At least a week before you intend to plant your potatoes, leave out your whole potatoes somewhere warm (ideally 60 to 70 degrees Fahrenheit). This can be in your kitchen or on your windowsill. The reason for this is that you want your potatoes to start sprouting, and you’ll notice little buds forming on the eyes -- the little pinpoints or divots that cover a potato.

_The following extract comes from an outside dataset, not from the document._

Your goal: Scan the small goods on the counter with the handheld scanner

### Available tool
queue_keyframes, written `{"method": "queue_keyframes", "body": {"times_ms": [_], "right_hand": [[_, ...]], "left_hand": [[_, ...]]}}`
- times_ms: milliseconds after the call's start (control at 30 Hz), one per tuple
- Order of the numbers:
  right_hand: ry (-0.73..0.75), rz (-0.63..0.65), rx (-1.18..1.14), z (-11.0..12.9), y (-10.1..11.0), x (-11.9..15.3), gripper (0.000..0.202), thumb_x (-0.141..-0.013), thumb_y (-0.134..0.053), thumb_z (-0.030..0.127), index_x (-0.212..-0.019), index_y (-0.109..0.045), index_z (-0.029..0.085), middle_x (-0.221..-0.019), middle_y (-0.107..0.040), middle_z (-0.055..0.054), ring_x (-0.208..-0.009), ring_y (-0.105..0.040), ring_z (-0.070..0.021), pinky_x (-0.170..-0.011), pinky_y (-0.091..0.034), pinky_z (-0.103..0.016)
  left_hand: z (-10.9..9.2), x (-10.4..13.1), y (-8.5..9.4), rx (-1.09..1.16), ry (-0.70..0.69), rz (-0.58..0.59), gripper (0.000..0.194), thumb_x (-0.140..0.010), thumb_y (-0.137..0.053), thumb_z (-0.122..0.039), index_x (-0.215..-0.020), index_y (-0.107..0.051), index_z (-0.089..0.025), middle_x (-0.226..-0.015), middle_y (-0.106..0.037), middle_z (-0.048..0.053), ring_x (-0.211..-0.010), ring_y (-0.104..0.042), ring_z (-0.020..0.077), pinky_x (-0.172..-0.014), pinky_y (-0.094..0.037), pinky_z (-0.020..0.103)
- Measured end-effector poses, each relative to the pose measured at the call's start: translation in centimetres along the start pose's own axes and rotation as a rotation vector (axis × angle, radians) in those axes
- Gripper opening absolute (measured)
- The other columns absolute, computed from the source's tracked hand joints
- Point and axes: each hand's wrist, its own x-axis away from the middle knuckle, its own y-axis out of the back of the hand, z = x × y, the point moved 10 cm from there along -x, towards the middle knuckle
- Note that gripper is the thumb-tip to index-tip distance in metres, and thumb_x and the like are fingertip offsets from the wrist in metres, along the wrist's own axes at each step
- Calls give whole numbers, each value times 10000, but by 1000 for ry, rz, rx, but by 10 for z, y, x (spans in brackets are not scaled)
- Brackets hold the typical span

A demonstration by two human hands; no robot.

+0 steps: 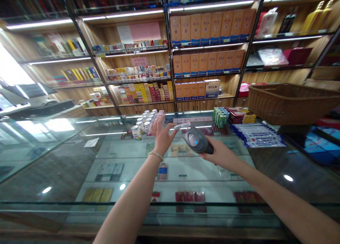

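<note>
My left hand [161, 134], with a pale bracelet [156, 155] at the wrist, pinches the end of a small whitish label strip [183, 125] between thumb and forefinger. The other fingers are raised. Beside that hand, rows of small white canisters [143, 125] with silvery lids stand on the glass counter [127, 148]. A dark grey handheld barcode scanner [196, 140] with a blue light is gripped in my right hand [219, 152]. Its head is close to the strip, just to the right and below it. Any print on the strip is too small to read.
Green cylindrical packs [220, 117], red and yellow packs [239, 115] and blue-white packets [257, 135] lie at the right. Behind them sits a wicker basket [289, 104]. Cigarette packs [162, 171] show inside the glass case. Shelves of boxed bottles [207, 28] line the wall.
</note>
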Motion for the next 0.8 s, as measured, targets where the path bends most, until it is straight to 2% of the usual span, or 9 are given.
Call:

Once your potato sprouts, take a sharp knife and carve little chunks of potatoes about two square inches thick. Each little chunk should have at least one eye or bud (two are better, but no more than that). If a potato is smaller than a golf ball, it’s okay to plant it whole. After you’ve cut your seed potatoes into smaller sizes, let them dry out for a couple of days. The cut parts of your seed potato pieces will form a hard skin, which will help prevent the potatoes from rotting. Don’t skip this step, especially if it’s your first time planting spuds.
How to Plant Potatoes
For thousands of years, our ancestors have planted potatoes in neat rows directly in the ground, and that’s still the most recommended method for planting potatoes. However, you don’t need to grow rows upon rows of these tubers if you have limited space (or don’t want a lot of potatoes). Planting potatoes directly in the ground, however, is recommended because potato plants need room to expand their roots and grow in size. While potted potato plants can work out, you may not get the same yield or size of potatoes.
Whether you’re planting a row of potatoes or a single plant, first start by digging a six- to eight-inch hole or trench in your garden bed. Make sure that the soil is tilled and loose, as this will help the potatoes grow much more easily. Place a potato chunk (or whole small potato) in the hole with the eyes facing up. If you’re planting a row of potatoes, space them out about 12 to 15 inches apart. If you’re planting multiple rows, space each row about three feet apart from each other. Cover your seed potatoes with no more than four inches of soil to begin with. As you see the plants growing, add more soil as needed.
Caring for Your Potato Plants
Once you have planted your potatoes, make sure they get between one to two inches of water each week. As a general rule, it’s good to have a rain gauge in your yard so you can keep track of how much rain your plants are getting and adjust the amount and frequency of water you give all your plants.
Once your potato plants start to flower, you need to be on top of watering and make sure that the soil is moist. This is a crucial time when the plant is creating potatoes underground and needs sunlight and adequate water for the potatoes to form and grow. Once the flowers turn yellow and the plant starts looking like it’s dying, don’t freak out! Your potatoes are still alive and well underground, but need time to cure to develop their flavors and textures. Do not water your plants during this time.
Harvesting Your Potatoes
You can harvest the potatoes you planted in different stages depending on how you want to enjoy them. Two to three weeks after your plants have stopped flowering, you’re ready to harvest baby potatoes, which are small, soft and tender. Carefully dig around the base of your plant and pick off the larger baby potatoes. Leave the small, marble-sized (and smaller) ones to grow a little bit more. Just take what you need to eat. You can leave the rest in the ground to continue growing. Be sure to cook them the same day.
Two to three weeks after the potato plant dies and dries out, you’re ready to dig up your mature taters. Use a garden fork to gently dig around your potato plants. Tap off any excess dirt. As with the baby potatoes, let the smaller potatoes mature a little bit longer if you wish. If you live in a dry place, leave the potatoes out on the ground for a couple of days. Alternatively, you can leave them inside your home, preferably under a fan. This drying process helps the potato skins to toughen up a little, which will help your potatoes last longer when you store them.